- Thailand’s hospitals will allow the use of medical marijuana for treating some patients.
- The Public Health Ministry received 6,500 bottles of CBD oil yesterday to begin research.
Thailand’s regulations regarding the medical use of marijuana have been evolving, but they may have just taken a huge leap forward. Anutin Charnvirakul, the deputy Prime Minister and the Public Health Minister of Thailand, has decided to allow hospitals to give some patients marijuana as an alternative medicine. The decision comes as a way to publicize the use of alternative medicine when available.
Speaking with the Bangkok Post, Charnvirakul said,
“This week, I will sign an order to allow ministry-run hospitals to prescribe the cannabis oil extracts.”
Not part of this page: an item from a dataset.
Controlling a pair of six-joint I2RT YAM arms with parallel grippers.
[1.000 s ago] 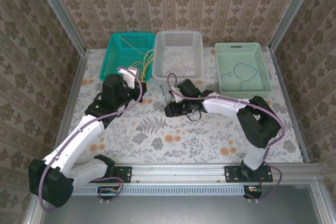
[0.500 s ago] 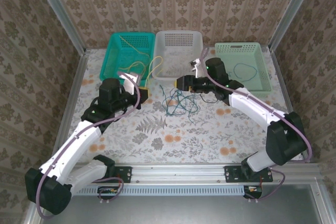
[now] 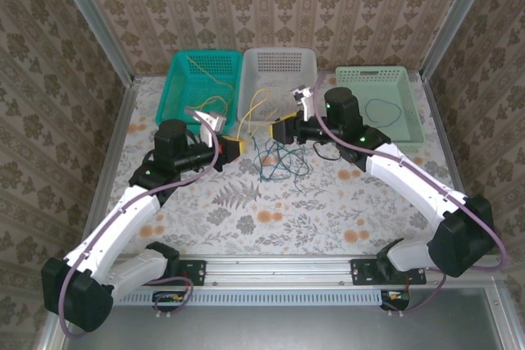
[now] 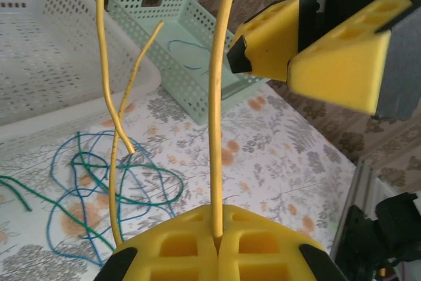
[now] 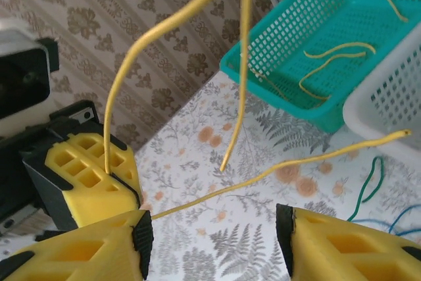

He added that he will push this policy forward as an effort to make these products available to the public in Thailand. The comments were made while at the Roadmap to Success-Up Close with Thailand’s New Ministers event.
Charnvirakul has voiced his stance that cannabis has substantial potential in the medical industry, referred to research that has been used to validate the treatment of some patients with the substance. Still, the studies for the active compounds in cannabis – tetrahydrocannabinol (THC) and cannabidiol (CBD) – are controversial, to say the least. Additional research is absolutely necessary for the long-term effects of cannabis in the body. The main difference between these two substances is the absence of psychoactive properties in CBD, though both compounds offer therapeutic effects in the body.
Yesterday, the Government Pharmaceutical Organization provided the Public Health Ministry with 6,500 bottles of CBD oil, with the intention of dispersing it to Thai hospitals. The first patients that will be receiving the formula will be individuals who are in the final stages of cancer, allowing it to be a part of the research presently being conducted by the National Cancer Institute.
The hospitals that are owned by the ministry will soon be allowing online appointments to be made, says Charnvirakul. The new system also makes it possible for patients to pick up their prescriptions from pharmacies that are closer to their home.